Re: How to modify ENUM datatypes?

Jeff Davis <pgsql@xxxxxxxxxxx> · Tue, 22 Apr 2008 15:11:36 -0700

On Tue, 2008-04-22 at 16:34 -0500, D. Dante Lorenso wrote:
> I see this might be a 
> problem with storage since you will need to store the TEXT value for 
> every row in the 'mystuff' table instead of just storing the reference 
> to the lookup table as an INTEGER.  Over millions of rows, perhaps this 
> would become a concern?

It does use additional storage to store the full text value, rather than
a fixed-size integer. However, the difference is not much when the
average string length is short.

If you store an integer reference instead, joins are not necessarily
expensive. If the number of distinct values is small (which is the
normal use case for ENUM), I would expect the joins to be quite cheap.
Beware of running into bad plans however, or making the optimizer work
too hard (if you have a lot of other joins, too).

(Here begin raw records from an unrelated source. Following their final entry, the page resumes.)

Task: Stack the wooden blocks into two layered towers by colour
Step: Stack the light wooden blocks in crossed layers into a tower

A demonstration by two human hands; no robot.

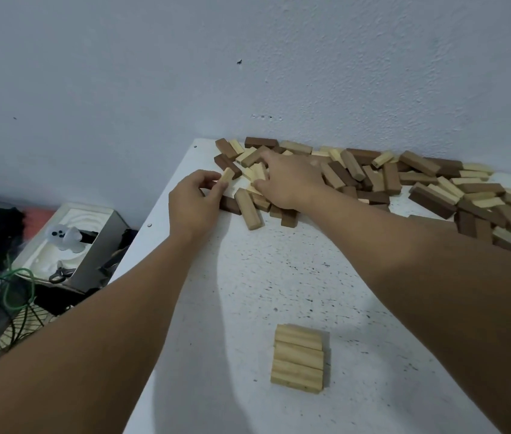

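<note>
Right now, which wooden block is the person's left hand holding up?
The small pale block pinched in the left hand, lifted at the pile's left edge. The other blocks lie loose on the table.

I saw the heap of light and dark wooden blocks [388, 183] along the white speckled table's [279, 277] far edge, against the wall. A flat row of pale wooden blocks [298, 358] lay near me, well apart from it. Left of the table sat an open metal-sided box [91, 245].
</note>
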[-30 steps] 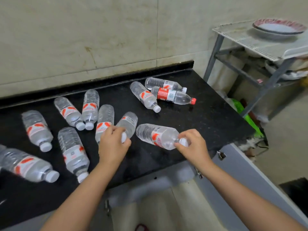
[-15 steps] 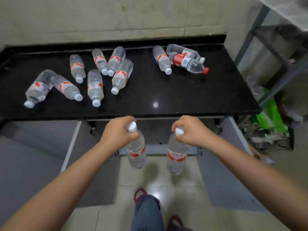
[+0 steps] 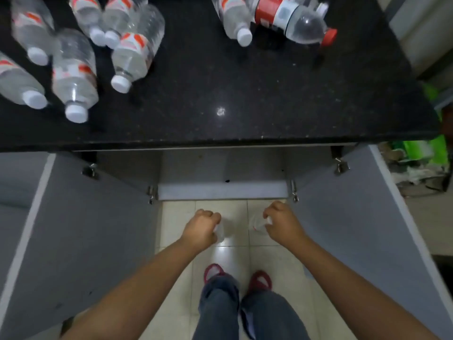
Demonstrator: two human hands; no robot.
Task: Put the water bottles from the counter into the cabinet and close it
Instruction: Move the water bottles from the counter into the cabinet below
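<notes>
My left hand (image 3: 201,228) grips a clear water bottle (image 3: 220,233) by its top, and the bottle hangs straight down, mostly hidden under the fist. My right hand (image 3: 282,223) holds a second clear bottle (image 3: 257,224) the same way. Both hang low over the tiled floor, just in front of the open grey cabinet (image 3: 221,190) under the black counter (image 3: 220,94). Several more clear bottles (image 3: 73,72) lie on their sides on the counter's left, and a red-labelled bottle (image 3: 291,19) with a red cap lies at the back right.
The cabinet's two grey doors stand wide open, the left door (image 3: 81,241) and the right door (image 3: 353,229), flanking my arms. My feet in red shoes (image 3: 237,278) stand on the pale tiles below. Green bags and clutter (image 3: 416,155) lie right of the counter.
Both hands lifted a bottle each off the counter and lowered them toward the floor in front of the open cabinet. The view tilted steeply down.
</notes>
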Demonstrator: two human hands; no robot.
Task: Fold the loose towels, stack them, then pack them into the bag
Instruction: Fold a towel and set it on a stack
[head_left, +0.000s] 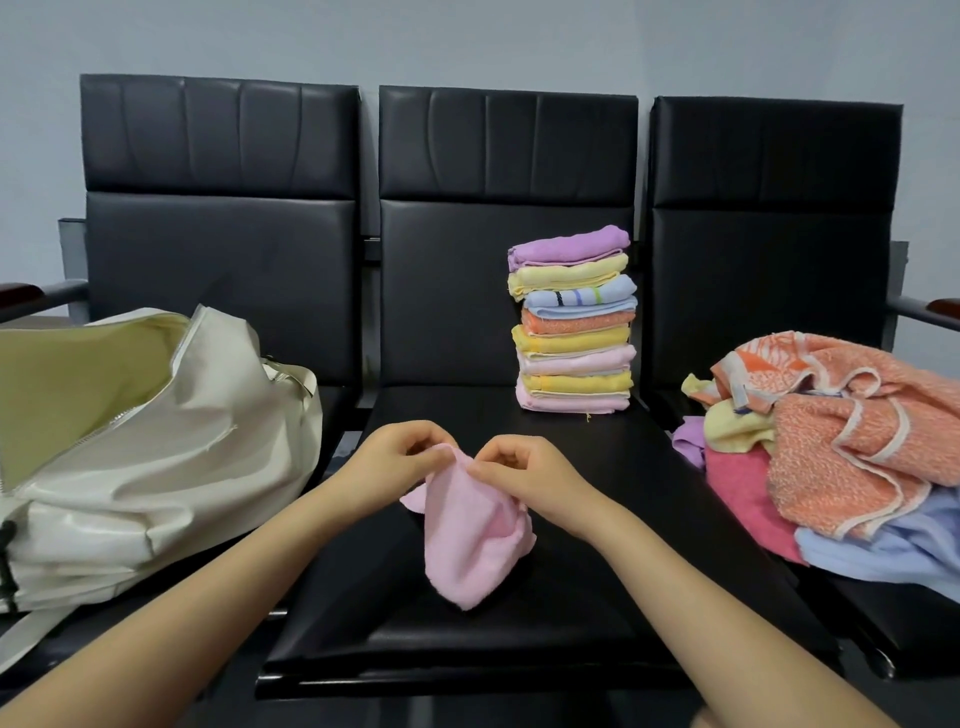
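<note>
**A:** so where's the small pink terry towel (470, 535) at?

**B:** over the middle black padded seat (519, 639), hanging long-ways with its top edge up and the bunched bottom end pointing down at the cushion. The left hand (400, 457) and right hand (524, 473) are both pinched shut on that top edge, close together.

**A:** and around it?

**B:** tall stack of folded pastel towels (574, 327) further back on the same seat. Open cream bag (156, 447) lies on the left seat, loose heap of orange, red and blue towels (852, 457) on the right one.
</note>
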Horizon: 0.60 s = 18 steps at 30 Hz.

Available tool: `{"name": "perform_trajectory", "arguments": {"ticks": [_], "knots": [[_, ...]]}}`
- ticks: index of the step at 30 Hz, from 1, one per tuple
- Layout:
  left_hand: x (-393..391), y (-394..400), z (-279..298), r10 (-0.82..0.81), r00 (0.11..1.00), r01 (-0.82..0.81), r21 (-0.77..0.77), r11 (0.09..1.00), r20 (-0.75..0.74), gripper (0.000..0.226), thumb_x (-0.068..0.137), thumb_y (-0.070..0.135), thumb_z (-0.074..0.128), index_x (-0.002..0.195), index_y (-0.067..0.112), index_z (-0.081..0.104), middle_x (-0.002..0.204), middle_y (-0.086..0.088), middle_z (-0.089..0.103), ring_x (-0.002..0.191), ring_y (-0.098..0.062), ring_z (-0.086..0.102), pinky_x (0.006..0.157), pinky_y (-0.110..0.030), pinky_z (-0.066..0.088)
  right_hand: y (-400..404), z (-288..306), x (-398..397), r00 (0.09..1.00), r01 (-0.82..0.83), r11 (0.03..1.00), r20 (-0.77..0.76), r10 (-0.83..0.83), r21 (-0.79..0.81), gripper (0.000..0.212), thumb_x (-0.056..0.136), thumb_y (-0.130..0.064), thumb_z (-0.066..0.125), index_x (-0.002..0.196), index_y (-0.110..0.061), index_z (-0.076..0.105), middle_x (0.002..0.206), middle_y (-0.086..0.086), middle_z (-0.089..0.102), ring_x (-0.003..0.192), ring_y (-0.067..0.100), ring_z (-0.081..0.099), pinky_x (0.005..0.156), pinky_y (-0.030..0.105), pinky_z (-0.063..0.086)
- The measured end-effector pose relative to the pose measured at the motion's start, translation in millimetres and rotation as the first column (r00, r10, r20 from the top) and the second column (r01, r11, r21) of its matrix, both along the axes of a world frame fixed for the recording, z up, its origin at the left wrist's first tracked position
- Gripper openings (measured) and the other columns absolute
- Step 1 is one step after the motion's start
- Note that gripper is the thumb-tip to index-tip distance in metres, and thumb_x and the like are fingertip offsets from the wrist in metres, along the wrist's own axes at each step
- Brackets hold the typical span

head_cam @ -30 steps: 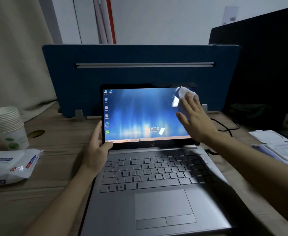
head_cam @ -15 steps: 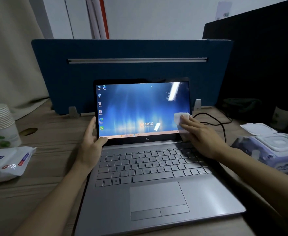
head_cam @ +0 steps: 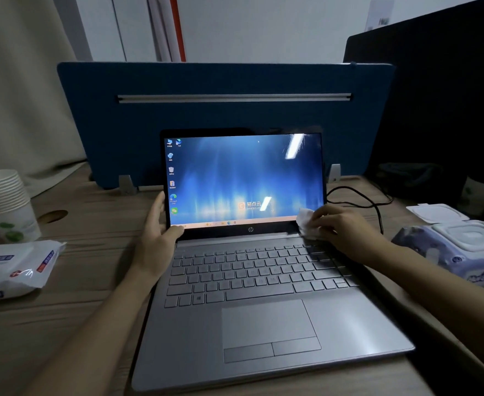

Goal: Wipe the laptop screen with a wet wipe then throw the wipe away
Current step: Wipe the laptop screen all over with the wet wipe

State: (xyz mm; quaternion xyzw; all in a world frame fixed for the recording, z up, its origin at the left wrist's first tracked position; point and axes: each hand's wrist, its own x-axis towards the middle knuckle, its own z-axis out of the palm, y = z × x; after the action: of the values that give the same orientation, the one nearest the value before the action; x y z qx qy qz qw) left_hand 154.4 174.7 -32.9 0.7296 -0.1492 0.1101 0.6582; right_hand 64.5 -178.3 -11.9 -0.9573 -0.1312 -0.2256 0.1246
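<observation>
Down at the bottom right corner of the screen [head_cam: 243, 178], the right hand [head_cam: 346, 230] has its fingers pinched on the crumpled white wipe [head_cam: 308, 224], while the left hand [head_cam: 156, 232] clamps the screen's left edge to steady it. I'd keep pressure light and sweep sideways along that bottom edge, away from the keyboard [head_cam: 259, 270]. Streaky glare shows on the lit blue display.
</observation>
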Motion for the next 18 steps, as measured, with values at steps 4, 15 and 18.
{"name": "perform_trajectory", "arguments": {"ticks": [4,15,18], "knots": [[-1.2,0.5,1.4,-0.004,1.000,0.004,-0.008,1.000,0.000,0.075,0.088,-0.009,0.050,0.151,0.026,0.032,0.139,0.013,0.050,0.100,-0.014,0.064,0.088,-0.028,0.047,10.1,5.7,7.9,0.999,-0.036,0.999,-0.036,0.036,0.009,0.010,0.081,-0.006,0.071,0.090,-0.008,0.076,0.099,0.003,0.067,0.084,0.019,0.065,0.077,0.031,0.049],[-0.2,3.7,3.3,-0.067,0.995,0.060,-0.101,0.993,-0.067,0.059,0.093,0.014,0.046,0.149,0.028,0.035,0.145,0.006,0.050,0.133,-0.014,0.048,0.115,-0.049,0.032,66.0,5.4,34.4,0.982,-0.158,0.987,-0.104,0.160,0.034,0.014,0.084,-0.005,0.066,0.094,-0.008,0.075,0.105,0.002,0.065,0.088,0.018,0.064,0.080,0.027,0.048],[2.4,4.8,2.3,-0.088,0.993,0.077,-0.132,0.988,-0.081,0.054,0.097,0.015,0.041,0.149,0.026,0.036,0.147,0.005,0.049,0.137,-0.018,0.044,0.116,-0.053,0.029,88.5,6.0,42.5,0.974,-0.191,0.981,-0.119,0.194,0.036,0.016,0.084,-0.006,0.066,0.096,-0.010,0.075,0.105,0.001,0.065,0.086,0.016,0.062,0.077,0.018,0.041]]}}
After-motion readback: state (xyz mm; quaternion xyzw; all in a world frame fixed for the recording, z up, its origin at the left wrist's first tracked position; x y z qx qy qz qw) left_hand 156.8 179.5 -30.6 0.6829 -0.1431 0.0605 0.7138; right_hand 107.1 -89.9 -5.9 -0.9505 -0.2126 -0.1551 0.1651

I don't think the performance concerns are major, but worth considering
if you have millions of rows.

> What is the general consensus by the community about this approach?  Is 
> this de-normalization frowned upon, or is there a performance advantage 
> here that warrants the usage?

This is not de-normalization, at all. Normalization is a formal process,
and if this were de-normalization, you could find a specific rule that
is violated by this approach.

Look here:
http://en.wikipedia.org/wiki/Third_normal_form

If you go to higher normal forms, you will not find any violations
there, either. There is nothing about normalization that requires the
use of surrogate keys.

The approach suggested by Scott Marlowe is normalized as well as being
quite natural and simple. I think often this is overlooked as being "too
simple", but it's a quite good design in many cases.

Regards,
	Jeff Davis